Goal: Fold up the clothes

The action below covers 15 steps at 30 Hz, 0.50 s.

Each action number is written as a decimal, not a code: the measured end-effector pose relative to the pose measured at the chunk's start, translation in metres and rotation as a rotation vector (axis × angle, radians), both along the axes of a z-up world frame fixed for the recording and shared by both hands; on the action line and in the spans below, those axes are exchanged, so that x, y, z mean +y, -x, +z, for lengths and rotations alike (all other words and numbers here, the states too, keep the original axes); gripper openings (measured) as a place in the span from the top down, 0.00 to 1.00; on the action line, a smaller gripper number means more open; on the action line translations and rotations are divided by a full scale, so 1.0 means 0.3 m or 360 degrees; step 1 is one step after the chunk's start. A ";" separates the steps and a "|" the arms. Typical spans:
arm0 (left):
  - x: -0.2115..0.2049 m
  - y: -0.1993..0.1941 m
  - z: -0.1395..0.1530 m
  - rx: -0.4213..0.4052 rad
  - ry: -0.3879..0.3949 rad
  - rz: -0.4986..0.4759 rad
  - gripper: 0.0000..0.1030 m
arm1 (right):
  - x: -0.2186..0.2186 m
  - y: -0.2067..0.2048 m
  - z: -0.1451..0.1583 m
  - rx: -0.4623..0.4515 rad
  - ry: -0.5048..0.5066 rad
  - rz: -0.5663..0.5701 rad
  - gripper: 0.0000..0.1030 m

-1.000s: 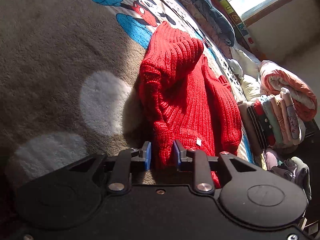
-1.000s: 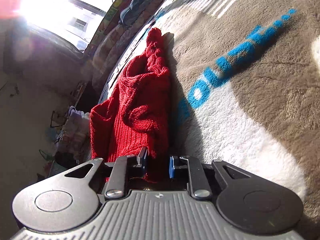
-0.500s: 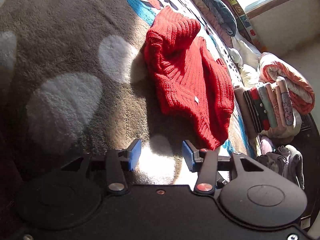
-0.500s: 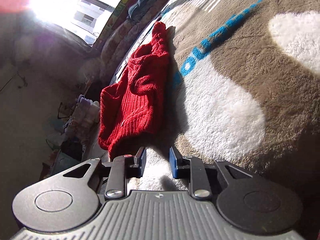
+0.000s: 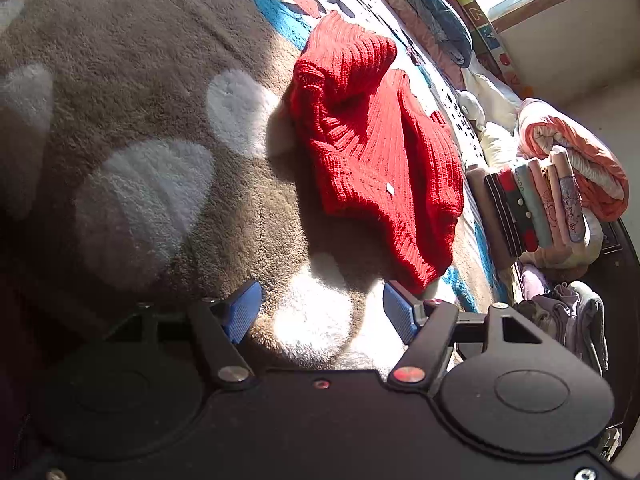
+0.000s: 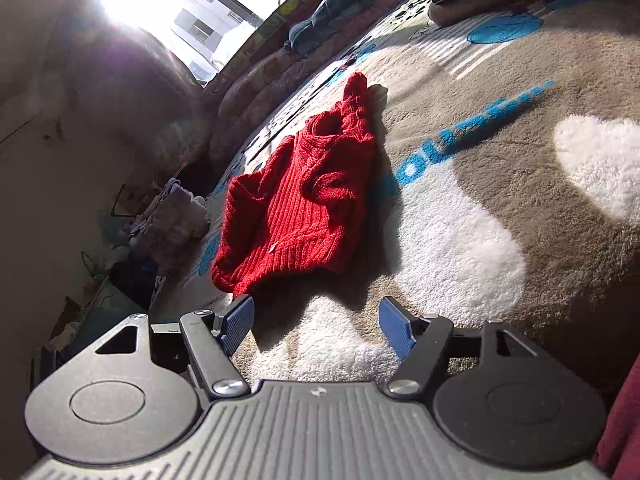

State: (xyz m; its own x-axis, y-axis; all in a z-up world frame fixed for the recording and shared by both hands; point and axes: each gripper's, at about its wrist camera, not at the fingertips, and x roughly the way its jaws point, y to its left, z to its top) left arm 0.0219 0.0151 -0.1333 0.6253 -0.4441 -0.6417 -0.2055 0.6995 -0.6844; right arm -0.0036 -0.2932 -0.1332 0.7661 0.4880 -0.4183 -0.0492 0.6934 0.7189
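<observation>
A red ribbed knit sweater [image 5: 372, 148] [image 6: 296, 204] is laid in a loosely folded bundle on a brown fleecy blanket [image 5: 132, 80] [image 6: 500, 160] printed with white patches and blue lettering. Its sleeves are tucked across the body, and the thick ribbed collar is turned up at the far end. A small white tag is seen near the hem.

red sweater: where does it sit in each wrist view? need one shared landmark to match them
Left wrist: red sweater lies right of centre in the upper half, on the brown blanket, beyond the open left claw.
Right wrist: red sweater lies left of centre, mid-height, beyond the open right claw.
Shared landmark: the small white tag on the sweater's lower part.
</observation>
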 end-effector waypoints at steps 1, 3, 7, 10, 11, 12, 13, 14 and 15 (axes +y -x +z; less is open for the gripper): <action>0.011 -0.005 -0.001 -0.0003 0.0014 0.0009 0.34 | 0.005 -0.003 0.014 -0.0023 0.0030 -0.0001 0.33; 0.046 -0.018 -0.002 -0.0009 0.0057 0.0067 0.34 | 0.024 -0.016 0.045 -0.0083 0.0115 0.0007 0.33; 0.104 -0.050 0.004 -0.0064 0.0044 0.0119 0.34 | 0.071 -0.046 0.074 -0.0199 0.0363 0.0044 0.33; 0.145 -0.090 -0.010 -0.0067 0.0084 0.0126 0.34 | 0.075 -0.071 0.030 -0.0198 0.0504 0.0070 0.33; 0.160 -0.104 -0.015 -0.0066 0.0104 0.0126 0.34 | 0.066 -0.086 0.007 -0.0152 0.0515 0.0055 0.33; 0.175 -0.118 -0.019 -0.0065 0.0125 0.0126 0.34 | 0.053 -0.102 -0.014 -0.0094 0.0511 0.0032 0.33; 0.188 -0.136 -0.017 -0.0073 0.0126 0.0121 0.34 | 0.036 -0.117 -0.028 -0.0073 0.0492 0.0004 0.35; 0.197 -0.158 -0.010 -0.0084 0.0107 0.0113 0.34 | 0.017 -0.131 -0.035 -0.0077 0.0463 -0.0027 0.35; 0.207 -0.185 0.001 -0.0095 0.0077 0.0106 0.34 | 0.004 -0.143 -0.038 -0.0081 0.0455 -0.0048 0.35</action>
State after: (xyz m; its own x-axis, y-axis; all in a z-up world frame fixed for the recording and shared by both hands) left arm 0.0774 0.0771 -0.1330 0.6911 -0.4301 -0.5809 -0.2081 0.6514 -0.7297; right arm 0.0392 -0.2920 -0.1446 0.8020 0.3326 -0.4962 -0.0563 0.8691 0.4914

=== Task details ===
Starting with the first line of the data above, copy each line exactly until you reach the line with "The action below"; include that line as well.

=== Result for this task ===
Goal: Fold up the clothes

The action below covers 15 steps at 30 Hz, 0.50 s.

Nothing else is needed, and the exercise is over.